Real-Time Data Pipeline Architecture: From Sensors to Dashboards
Why Batch Processing Isn't Enough
Traditional data pipelines run in batches: collect data for an hour, process it, load it into a warehouse, query it. This works for reporting. It doesn't work when a sensor reading from a tunnel ventilation system is abnormal and needs to trigger an alert in seconds, not hours.
Real-time data pipelines process events as they arrive. The architecture is fundamentally different from batch ETL — and the failure modes are different too.

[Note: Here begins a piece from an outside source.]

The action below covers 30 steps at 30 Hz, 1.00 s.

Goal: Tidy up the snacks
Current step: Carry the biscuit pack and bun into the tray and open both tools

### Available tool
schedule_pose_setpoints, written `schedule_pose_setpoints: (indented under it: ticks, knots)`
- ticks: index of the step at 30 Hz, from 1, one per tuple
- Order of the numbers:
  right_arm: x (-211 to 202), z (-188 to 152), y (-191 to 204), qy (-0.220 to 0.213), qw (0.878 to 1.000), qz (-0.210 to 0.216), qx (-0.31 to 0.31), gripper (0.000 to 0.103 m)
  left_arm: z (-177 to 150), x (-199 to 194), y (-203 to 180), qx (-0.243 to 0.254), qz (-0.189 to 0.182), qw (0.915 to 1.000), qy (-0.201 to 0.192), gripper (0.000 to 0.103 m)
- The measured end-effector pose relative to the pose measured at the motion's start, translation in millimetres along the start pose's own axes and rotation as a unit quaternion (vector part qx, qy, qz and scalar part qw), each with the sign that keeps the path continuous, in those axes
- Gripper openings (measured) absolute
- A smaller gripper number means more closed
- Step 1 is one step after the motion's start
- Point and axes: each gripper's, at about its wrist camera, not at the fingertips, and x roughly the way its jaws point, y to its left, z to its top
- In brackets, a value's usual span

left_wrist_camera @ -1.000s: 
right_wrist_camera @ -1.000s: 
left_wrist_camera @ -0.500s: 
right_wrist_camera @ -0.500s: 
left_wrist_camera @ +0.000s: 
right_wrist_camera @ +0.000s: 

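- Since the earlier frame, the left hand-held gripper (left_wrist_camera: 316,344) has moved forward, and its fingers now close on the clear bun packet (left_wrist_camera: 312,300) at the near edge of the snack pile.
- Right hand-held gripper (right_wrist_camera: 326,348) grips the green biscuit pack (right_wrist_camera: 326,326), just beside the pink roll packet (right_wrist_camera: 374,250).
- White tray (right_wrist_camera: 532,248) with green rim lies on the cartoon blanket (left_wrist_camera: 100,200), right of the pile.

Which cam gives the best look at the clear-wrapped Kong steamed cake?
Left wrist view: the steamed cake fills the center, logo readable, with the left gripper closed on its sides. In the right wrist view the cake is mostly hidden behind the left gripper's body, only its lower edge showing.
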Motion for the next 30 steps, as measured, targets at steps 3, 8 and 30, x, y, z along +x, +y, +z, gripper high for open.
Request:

This architecture is based on systems we've built for infrastructure monitoring (WestConnex tunnel project), energy grid management, and industrial IoT deployments processing 2–5 million events per hour.
Architecture Overview
A production real-time pipeline has four stages:
┌──────────┐ ┌──────────────┐ ┌──────────────┐ ┌──────────────┐
│ Ingest │───►│ Process │───►│ Store │───►│ Serve │
│ │ │ │ │ │ │ │
│ MQTT │ │ Stream proc. │ │ Time-series │ │ WebSocket │
│ HTTP │ │ Enrichment │ │ Object store │ │ REST API │
│ Kafka │ │ Alerting │ │ Cache layer │ │ Dashboards │
└──────────┘ └──────────────┘ └──────────────┘ └──────────────┘
Let's walk through each stage with the engineering decisions that matter.
Stage 1: Ingestion
Protocol Selection
Different data sources require different ingestion protocols:
- MQTT — low-bandwidth IoT sensors, battery-powered devices. Lightweight, supports QoS levels, handles intermittent connectivity.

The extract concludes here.